Analytics
DKPro components for handling n-grams.
Annotating n-grams
If n-grams are required by some downstream component, the NGramAnnotator
can be used to add NGram
annotations to the CAS.
Quickly Creating n-grams from Annotations
If the n-grams are only needed locally but not by downstream components, it is more efficient to use the NGramIterable
that returns the n-grams constructed from a certain set of arbitrary annotations without adding them to the CAS.

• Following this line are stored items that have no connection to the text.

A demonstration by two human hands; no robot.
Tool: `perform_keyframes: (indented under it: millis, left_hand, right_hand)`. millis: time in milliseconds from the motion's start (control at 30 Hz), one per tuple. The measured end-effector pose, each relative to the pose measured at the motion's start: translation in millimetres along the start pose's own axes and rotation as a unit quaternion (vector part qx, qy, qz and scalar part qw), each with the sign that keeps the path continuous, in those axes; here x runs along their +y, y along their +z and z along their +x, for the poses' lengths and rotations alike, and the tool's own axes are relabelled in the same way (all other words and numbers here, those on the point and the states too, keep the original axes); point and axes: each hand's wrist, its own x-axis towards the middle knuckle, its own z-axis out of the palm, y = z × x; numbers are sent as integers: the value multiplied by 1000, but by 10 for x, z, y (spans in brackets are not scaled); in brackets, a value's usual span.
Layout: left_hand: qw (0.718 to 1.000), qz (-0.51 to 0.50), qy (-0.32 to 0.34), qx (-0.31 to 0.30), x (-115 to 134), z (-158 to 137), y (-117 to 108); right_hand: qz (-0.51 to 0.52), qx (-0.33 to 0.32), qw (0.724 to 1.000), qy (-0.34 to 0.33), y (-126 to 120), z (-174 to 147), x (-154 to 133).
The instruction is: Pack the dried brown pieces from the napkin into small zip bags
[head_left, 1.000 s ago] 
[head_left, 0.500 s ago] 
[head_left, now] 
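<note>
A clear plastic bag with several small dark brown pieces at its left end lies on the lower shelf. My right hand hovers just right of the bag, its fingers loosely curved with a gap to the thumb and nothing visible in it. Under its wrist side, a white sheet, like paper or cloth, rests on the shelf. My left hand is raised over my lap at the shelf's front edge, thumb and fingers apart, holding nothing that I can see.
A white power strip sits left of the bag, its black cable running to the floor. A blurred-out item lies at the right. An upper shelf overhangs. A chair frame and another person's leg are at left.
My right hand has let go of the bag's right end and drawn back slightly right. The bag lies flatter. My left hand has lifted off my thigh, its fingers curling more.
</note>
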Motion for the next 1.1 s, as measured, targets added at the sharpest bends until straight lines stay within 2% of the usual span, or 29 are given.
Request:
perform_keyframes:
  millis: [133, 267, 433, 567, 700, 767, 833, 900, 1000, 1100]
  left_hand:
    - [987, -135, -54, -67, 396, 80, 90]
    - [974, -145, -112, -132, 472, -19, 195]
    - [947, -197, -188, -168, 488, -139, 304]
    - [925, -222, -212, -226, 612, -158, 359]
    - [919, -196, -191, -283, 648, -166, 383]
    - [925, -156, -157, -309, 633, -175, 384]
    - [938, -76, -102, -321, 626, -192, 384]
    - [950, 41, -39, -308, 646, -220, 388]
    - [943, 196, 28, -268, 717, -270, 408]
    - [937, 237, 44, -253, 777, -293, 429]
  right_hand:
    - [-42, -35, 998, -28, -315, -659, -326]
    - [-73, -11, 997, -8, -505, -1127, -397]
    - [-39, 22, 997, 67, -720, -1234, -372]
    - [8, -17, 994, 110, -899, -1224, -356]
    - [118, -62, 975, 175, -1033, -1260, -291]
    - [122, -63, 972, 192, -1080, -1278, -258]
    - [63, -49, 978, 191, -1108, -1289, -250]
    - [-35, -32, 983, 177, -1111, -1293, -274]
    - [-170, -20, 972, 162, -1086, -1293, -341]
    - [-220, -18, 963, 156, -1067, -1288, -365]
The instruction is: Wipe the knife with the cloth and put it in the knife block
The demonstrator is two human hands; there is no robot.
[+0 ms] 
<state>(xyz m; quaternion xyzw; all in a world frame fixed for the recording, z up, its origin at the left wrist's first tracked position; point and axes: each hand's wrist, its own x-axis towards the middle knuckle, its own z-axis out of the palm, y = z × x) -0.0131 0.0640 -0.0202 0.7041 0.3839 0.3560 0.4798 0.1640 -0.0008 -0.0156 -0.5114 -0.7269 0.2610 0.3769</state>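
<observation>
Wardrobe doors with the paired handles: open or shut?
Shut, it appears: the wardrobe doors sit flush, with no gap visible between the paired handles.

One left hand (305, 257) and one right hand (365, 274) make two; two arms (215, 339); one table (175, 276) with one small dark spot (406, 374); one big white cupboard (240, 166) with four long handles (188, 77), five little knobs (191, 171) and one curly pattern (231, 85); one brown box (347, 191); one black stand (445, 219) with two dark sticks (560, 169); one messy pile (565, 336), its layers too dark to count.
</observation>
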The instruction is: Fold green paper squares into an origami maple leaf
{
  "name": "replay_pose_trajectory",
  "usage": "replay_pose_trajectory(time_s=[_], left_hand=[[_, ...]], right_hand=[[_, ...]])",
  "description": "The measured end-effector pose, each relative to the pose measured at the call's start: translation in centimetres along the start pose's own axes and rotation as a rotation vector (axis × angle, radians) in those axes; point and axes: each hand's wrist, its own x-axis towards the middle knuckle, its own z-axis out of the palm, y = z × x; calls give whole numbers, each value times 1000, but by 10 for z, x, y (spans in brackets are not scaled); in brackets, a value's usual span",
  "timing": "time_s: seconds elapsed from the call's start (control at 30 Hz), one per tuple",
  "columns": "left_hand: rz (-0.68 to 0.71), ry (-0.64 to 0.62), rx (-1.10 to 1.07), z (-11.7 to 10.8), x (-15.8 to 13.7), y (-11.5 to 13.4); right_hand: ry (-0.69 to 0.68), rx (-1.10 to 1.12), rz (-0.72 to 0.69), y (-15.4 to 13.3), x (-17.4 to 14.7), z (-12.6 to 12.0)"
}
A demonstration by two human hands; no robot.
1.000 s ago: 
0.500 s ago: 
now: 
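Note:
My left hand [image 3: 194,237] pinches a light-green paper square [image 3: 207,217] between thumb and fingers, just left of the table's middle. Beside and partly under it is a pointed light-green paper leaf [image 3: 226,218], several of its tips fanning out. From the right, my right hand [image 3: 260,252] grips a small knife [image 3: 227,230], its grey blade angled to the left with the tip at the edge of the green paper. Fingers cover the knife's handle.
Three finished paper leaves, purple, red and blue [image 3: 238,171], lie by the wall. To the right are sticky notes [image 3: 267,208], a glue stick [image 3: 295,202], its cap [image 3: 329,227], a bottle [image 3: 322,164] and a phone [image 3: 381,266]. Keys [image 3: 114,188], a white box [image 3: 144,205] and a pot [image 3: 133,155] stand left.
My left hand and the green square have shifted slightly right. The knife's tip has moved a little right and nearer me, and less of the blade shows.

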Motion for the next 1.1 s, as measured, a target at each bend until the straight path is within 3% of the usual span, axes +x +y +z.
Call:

If you are just interested in the String representation of the n-grams, you can also use NGramStringIterable
.
String[] tokens = StringUtils.split("This is a simple example sentence .");
for (String ngram : new NGramStringIterable(tokens, 2, 2)) {
System.out.println(ngram);
}
n-gram Frequency Counts
Many applications require to determine the number of occurrences of a certain n-gram (or phrase) in a collection. DKPro supports that by providing special external resources.
A component that wants to use frequency counts should declare this by specifying an external resource:
public static final String FREQUENCY_COUNT_RESOURCE= "FrequencyProvider";
@ExternalResource(key = FREQUENCY_COUNT_RESOURCE)
private FrequencyCountProvider frequencyProvider;
The frequency count can then be accessed using:
long freq = frequencyProvider.getFrequency(phrase);
The user of this component then just needs to add the resource as a configuration parameter:
AnalysisEngineDescription desc = AnalysisEngineFactory.createPrimitiveDescription(
Annotator.class,
Annotator.FREQUENCY_COUNT_RESOURCE, ExternalResourceFactory.createExternalResourceDescription(
Web1TFrequencyCountResource.class,
Web1TFrequencyCountResource.PARAM_MIN_NGRAM_LEVEL, "1",
Web1TFrequencyCountResource.PARAM_MAX_NGRAM_LEVEL, "3",
Web1TFrequencyCountResource.PARAM_INDEX_PATH, indexPath
)
);
The Web1TFrequencyCountResource
of DKPro Core directly supports the format of the Google Web1T web size n-gram corpus.
Creating Web1T data files
You can create your own n-gram frequency count models using the Web1TFormatWriter provided by DKPro.
The following example shows how to create a n-gram model from the ACL Anthology corpus:
public class CreateAclNgrams
{
private static final String OUTPUT_PATH = "target/ngrams/";
public static void main(String[] args) throws Exception
{
File aclPath = DKProContext.getContext().getWorkspace("acl_anthology");
CollectionReader reader = createCollectionReader(
AclAnthologyReader.class,
AclAnthologyReader.PARAM_PATH, aclPath.getAbsolutePath(),
AclAnthologyReader.PARAM_PATTERNS, new String[] { "[+]**/*.txt" });
AnalysisEngineDescription segmenter = createPrimitiveDescription(
BreakIteratorSegmenter.class);
AnalysisEngineDescription ngramWriter = createPrimitiveDescription(
Web1TFormatWriter.class,
Web1TFormatWriter.PARAM_TARGET_LOCATION, OUTPUT_PATH,
Web1TFormatWriter.PARAM_INPUT_TYPES, new String[] { Token.class.getName() },
Web1TFormatWriter.PARAM_MIN_NGRAM_LENGTH, 1,
Web1TFormatWriter.PARAM_MAX_NGRAM_LENGTH, 3,
Web1TFormatWriter.PARAM_MIN_FREQUENCY, 2);
SimplePipeline.runPipeline(reader, segmenter, ngramWriter);
// create the necessary indexes
JWeb1TIndexer indexCreator = new JWeb1TIndexer("target/web1t/", 3);
indexCreator.create();
}
}